Directions -> Only lines containing the word "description" are needed; pull them out of the material.

Supplied material ->
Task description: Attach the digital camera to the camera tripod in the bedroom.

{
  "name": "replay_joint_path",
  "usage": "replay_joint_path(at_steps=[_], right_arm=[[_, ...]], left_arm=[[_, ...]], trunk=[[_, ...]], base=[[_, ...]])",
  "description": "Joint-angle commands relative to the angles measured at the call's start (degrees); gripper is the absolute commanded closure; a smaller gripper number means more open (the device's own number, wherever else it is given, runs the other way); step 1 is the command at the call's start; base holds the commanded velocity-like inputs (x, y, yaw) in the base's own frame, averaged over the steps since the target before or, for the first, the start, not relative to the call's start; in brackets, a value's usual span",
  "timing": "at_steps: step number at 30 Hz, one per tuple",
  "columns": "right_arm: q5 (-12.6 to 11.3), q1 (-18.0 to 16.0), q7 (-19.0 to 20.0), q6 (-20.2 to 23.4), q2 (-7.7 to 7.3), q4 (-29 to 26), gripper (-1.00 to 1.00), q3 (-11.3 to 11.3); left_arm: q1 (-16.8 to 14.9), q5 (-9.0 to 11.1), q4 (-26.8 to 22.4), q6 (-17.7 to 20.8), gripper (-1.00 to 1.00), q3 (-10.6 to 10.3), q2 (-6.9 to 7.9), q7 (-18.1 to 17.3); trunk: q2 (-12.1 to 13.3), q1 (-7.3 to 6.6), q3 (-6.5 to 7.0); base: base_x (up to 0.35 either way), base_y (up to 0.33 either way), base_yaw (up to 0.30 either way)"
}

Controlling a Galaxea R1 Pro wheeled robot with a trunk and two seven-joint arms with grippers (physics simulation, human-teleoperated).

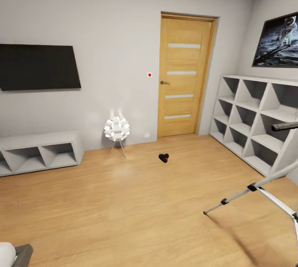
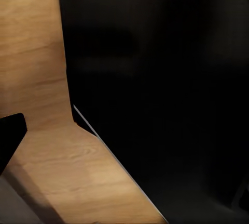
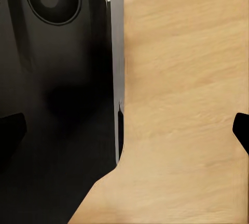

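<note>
Right gripper (image 3: 124, 125): 2 dark fingertips at opposite picture edges, spread apart over bare wood floor (image 3: 181, 78), grasping nothing.
Left gripper: 1 dark fingertip (image 2: 10, 130) visible; jaw state cannot be told.
Camera tripod (image 1: 265, 184): near right, silver legs splayed on the floor.
Digital camera (image 1: 164, 158): mid-floor, well apart from the tripod.
Lamp (image 1: 116, 129): beyond, by the wall.
Door (image 1: 182, 77): far wall, closed.
Cube shelf (image 1: 256, 118): right wall.

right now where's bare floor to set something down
Wide bare wood floor between the low shelf unit and the camera tripod. Tighter at right, where the tripod legs stand by the cube shelf. The digital camera lies before the door.
</note>
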Motion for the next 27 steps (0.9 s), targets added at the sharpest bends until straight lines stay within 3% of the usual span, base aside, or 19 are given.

Response below ->
Task description: Attach the digital camera to the camera tripod in the bedroom.
  "description": "Joint-angle commands relative to the angles measured at the call's start (degrees); gripper is the absolute commanded closure; a smaller gripper number means more open (the device's own number, wherever else it is given, runs the other way); step 1 is the command at the call's start; base holds the commanded velocity-like inputs (x, y, yaw) in the base's own frame, averaged over the steps since the target before or, for the first, the start, not relative to the call's start; in brackets, a value's usual span",

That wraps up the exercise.